In summary, Trend Micro has found only one criminal LLM: WormGPT. Instead, there is a growing incidence, and therefore potential use, of jailbreaking services: EscapeGPT, BlackHatGPT, and LoopGPT. There is also an increasing number of 'services' whose purpose is unclear.
These provide no demo and only mention their supposed capabilities: high on claims but low on proof.
Trend is not sure about the relevance or value of these offerings, and places them in a separate category labeled potential 'scams'.

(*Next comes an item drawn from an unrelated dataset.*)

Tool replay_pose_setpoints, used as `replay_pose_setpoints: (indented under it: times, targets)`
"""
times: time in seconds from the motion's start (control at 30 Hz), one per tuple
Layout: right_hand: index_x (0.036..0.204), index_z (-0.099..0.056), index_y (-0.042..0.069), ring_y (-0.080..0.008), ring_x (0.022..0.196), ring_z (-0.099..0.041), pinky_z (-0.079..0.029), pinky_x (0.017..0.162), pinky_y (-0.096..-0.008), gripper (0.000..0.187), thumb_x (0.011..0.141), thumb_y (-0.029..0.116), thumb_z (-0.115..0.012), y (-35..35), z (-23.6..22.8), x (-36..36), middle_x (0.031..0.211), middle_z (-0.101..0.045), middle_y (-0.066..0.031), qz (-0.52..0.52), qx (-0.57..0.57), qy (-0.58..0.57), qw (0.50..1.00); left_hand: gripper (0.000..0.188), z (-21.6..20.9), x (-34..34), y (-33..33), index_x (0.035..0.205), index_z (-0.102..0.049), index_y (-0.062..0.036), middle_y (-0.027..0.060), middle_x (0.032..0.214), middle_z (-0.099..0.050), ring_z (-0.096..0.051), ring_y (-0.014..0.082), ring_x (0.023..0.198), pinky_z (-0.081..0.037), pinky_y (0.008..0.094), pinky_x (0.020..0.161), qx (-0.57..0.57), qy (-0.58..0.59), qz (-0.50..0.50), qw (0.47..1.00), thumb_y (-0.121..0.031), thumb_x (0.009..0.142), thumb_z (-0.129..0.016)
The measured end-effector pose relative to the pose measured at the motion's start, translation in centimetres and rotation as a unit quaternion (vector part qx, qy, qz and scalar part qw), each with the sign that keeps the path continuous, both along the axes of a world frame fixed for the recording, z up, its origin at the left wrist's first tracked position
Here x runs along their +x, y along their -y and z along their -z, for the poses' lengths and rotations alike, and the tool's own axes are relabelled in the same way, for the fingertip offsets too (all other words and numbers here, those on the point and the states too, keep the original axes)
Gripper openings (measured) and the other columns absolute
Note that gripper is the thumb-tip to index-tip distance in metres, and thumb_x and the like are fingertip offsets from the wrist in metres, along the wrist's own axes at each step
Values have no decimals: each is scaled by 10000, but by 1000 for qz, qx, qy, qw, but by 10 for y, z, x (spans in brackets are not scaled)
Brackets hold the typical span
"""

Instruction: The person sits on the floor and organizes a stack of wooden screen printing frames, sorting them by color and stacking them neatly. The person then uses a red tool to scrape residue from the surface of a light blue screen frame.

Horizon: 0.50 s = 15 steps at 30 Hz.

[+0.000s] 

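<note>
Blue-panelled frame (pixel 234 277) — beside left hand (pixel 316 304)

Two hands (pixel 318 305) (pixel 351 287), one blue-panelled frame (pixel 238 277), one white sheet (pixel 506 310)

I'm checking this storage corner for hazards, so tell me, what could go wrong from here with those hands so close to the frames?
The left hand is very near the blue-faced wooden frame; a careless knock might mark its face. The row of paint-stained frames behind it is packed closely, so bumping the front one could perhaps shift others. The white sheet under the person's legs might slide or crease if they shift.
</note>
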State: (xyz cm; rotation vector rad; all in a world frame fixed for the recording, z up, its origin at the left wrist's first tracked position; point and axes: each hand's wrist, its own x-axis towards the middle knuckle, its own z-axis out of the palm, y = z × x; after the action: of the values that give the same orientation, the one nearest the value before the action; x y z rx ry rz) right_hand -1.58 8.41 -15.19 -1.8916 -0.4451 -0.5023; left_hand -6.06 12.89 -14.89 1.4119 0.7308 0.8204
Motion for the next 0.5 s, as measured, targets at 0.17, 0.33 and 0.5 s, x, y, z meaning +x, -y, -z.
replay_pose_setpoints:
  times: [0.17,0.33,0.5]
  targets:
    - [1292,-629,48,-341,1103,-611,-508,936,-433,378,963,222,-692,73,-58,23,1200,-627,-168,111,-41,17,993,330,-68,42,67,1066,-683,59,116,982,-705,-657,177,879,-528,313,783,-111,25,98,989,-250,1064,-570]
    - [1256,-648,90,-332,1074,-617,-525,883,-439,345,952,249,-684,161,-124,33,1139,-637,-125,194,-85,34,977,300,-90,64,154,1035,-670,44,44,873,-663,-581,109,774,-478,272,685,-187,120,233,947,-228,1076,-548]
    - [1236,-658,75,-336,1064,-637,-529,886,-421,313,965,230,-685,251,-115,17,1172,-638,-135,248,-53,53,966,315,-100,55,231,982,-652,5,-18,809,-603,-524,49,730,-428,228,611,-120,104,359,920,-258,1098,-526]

Other examples include XXX.GPT, WolfGPT, EvilGPT, DarkBARD, DarkBERT, and DarkGPT. In short, when not scamming other criminals, criminals are concentrating on the use of mainstream AI products rather than developing their own AI systems.
This is also seen in the use of AI within other services.
The Predator hacking tool includes a GPT feature using ChatGPT to assist scammers' text creation abilities.
It is also evident in an increasing number of deepfake services.
Image or video deepfakes can be supported by voice deepfakes.
The result is good enough to fool people with little direct knowledge of the faked person, so the services tend to concentrate on the KYC element of false account creation.
Despite the current lack of large-scale criminal exploitation of gen-AI, Trend's researchers highlight indications that this may change.
Criminals' main priorities are learning how to use AI without upending the preference for evolution over revolution, obtaining maximum return on effort, and remaining hidden from law enforcement.
Jailbreaking services allow criminals to use existing LLMs - currently almost entirely ChatGPT - with minimal likelihood of being tracked and traced.
Microsoft and OpenAI have already demonstrated the ability to profile APT use of ChatGPT based on the content of the questions and the location of the source IPs.
For now, new jailbreaking techniques can be developed faster than LLM guardrails can be developed to prevent them.
This may not last with the rapid development of AI technology.
When jailbreaking the main LLMs becomes too difficult, we may see a new evolution in criminal use.
What we currently see is not a rejection of AI by cybercriminals, nor even a lack of understanding, but rather a careful and methodical inclusion of its capabilities.
They suspect that improved deepfakes may be among the earliest applications.
Trend Micro still refrains from joining the doom and gloom AI scenario.
In the overall AI cat and mouse game between criminals and defenders, defenders currently have the edge.